On December 31, 1997, the Corporation directly or indirectly owned two banking
subsidiaries and five nonbanking subsidiaries and had 1978 full-time equivalent
employees. Additional information related to the subsidiaries at year-end 1997
is provided below.




====================================================================================================================
Principal Number of Total Date
Subsidiary Office Offices Assets Acquired
(in millions)
- --------------------------------------------------------------------------------------------------------------------

Citizens Bank(1) Flint, MI 124 $4,166.4 01/01/1982
Citizens Bank - Illinois, N.A. Berwyn, IL 4 247.5 05/01/1987

====================================================================================================================


(1) Consolidated totals of Citizens Bank include its wholly owned nonbank
subsidiaries, Citizens Commercial Leasing Corporation ("CCLC"); CB
Financial Services, Inc.; Citizens Bank Mortgage Corporation; Citizens
Title Services, Inc. and Lakeshore Insurance Agency, Inc. (not active).
All of the named subsidiaries are based in Flint, Michigan except for CCLC
which is based in Saginaw, Michigan.

The Corporation's subsidiary banks are full service commercial banks
offering a variety of financial services to corporate, commercial, correspondent
and individual bank customers.

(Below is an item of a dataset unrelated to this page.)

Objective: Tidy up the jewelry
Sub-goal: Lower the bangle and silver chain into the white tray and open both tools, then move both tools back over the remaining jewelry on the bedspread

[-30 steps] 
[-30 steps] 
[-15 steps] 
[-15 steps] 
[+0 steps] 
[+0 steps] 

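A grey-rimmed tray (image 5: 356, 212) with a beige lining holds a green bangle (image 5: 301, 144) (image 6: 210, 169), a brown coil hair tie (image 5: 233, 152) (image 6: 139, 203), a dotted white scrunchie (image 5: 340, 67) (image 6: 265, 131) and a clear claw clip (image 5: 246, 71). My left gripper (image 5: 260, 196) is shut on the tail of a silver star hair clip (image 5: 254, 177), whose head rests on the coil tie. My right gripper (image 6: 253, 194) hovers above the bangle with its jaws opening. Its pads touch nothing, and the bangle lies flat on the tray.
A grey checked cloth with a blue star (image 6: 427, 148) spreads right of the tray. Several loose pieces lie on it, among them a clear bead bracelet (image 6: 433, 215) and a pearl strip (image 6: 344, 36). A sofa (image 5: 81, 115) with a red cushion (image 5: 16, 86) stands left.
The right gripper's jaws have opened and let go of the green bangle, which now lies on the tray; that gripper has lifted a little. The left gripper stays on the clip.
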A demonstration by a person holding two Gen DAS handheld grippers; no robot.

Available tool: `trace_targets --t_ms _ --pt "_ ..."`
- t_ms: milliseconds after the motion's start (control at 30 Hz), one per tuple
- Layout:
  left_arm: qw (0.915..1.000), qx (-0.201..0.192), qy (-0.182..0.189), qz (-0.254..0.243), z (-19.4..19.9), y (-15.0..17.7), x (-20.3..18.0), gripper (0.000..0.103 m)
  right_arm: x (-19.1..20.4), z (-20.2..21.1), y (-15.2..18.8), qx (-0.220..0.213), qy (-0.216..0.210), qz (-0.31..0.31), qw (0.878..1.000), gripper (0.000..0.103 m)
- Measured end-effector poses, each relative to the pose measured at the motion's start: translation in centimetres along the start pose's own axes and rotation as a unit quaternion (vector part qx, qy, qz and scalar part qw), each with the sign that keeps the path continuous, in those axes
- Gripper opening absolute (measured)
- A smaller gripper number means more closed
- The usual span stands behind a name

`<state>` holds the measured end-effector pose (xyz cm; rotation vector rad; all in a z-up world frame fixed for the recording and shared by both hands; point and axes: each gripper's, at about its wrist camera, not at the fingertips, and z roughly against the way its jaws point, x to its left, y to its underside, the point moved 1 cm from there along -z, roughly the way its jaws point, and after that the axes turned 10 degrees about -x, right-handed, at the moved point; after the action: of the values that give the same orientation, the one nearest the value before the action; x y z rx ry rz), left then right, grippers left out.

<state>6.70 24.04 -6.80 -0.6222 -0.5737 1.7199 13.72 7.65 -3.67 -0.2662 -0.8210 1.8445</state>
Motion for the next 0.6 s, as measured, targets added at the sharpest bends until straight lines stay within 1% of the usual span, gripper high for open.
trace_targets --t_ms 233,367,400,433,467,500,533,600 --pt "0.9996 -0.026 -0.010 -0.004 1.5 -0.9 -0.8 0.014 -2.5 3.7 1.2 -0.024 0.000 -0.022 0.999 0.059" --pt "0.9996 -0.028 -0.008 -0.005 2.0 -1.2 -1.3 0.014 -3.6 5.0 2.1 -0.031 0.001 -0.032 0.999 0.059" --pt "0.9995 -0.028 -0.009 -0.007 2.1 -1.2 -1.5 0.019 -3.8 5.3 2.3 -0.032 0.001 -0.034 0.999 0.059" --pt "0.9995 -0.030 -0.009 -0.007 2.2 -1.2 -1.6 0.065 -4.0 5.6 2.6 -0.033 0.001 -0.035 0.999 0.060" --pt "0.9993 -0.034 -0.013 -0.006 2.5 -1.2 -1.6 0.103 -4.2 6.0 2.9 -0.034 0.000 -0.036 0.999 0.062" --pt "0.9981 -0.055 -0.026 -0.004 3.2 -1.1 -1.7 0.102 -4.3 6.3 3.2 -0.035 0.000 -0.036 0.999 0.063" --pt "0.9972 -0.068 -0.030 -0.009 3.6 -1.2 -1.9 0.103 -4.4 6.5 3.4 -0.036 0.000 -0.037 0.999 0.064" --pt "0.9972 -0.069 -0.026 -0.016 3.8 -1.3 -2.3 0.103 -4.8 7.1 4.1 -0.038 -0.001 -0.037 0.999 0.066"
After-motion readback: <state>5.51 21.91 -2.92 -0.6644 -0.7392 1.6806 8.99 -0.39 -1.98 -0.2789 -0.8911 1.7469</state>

These services include commercial, mortgage and
consumer lending, demand and time deposits, trust services, investment services,
safe deposit facilities, and other financial products and services. The bank
subsidiaries are wholly owned by the Corporation and operate through 128 banking
offices. The offices are located along the Interstate 75 corridor within the
State of Michigan from northern suburban Detroit to the greater Grayling/Gaylord
area as well as western suburban Detroit and central and southwestern Michigan.
On July 1, 1997, the Corporation expanded its market presence in
Michigan due to the merger with CB Financial Corporation headquartered in
Jackson, Michigan. The merger resulted in an expanded presence in the greater
Jackson/Lansing markets and in northwestern Michigan with over thirty new
Citizens branch locations. As part of the merger, Citizens issued 6,256,355
shares of its common stock in a tax free exchange for all of the outstanding
shares of CB Financial Corporation. The merger was accounted for as a pooling of
interests resulting in the restatement of all financial information presented.
Citizens Commercial Leasing Corporation, a wholly owned nonbank
subsidiary of Citizens Bank, engages in direct lease financing of office,
medical and other equipment, and participates in high quality indirect lease
participations.
On December 29, 1994 the State of Michigan amended the State's Banking
Code of 1969 to allow banks to engage in the insurance business and to own an
insurance agency. Although the National Bank Holding Company Act prohibits the
holding company from direct ownership of an insurance agency, banks within the
holding company may now do so. During the second quarter of 1997, Citizens Bank
established a wholly owned subsidiary, called CB Financial Services, Inc.
Through this subsidiary, the Corporation sells life insurance and annuity
products to clients subject to certain restrictions.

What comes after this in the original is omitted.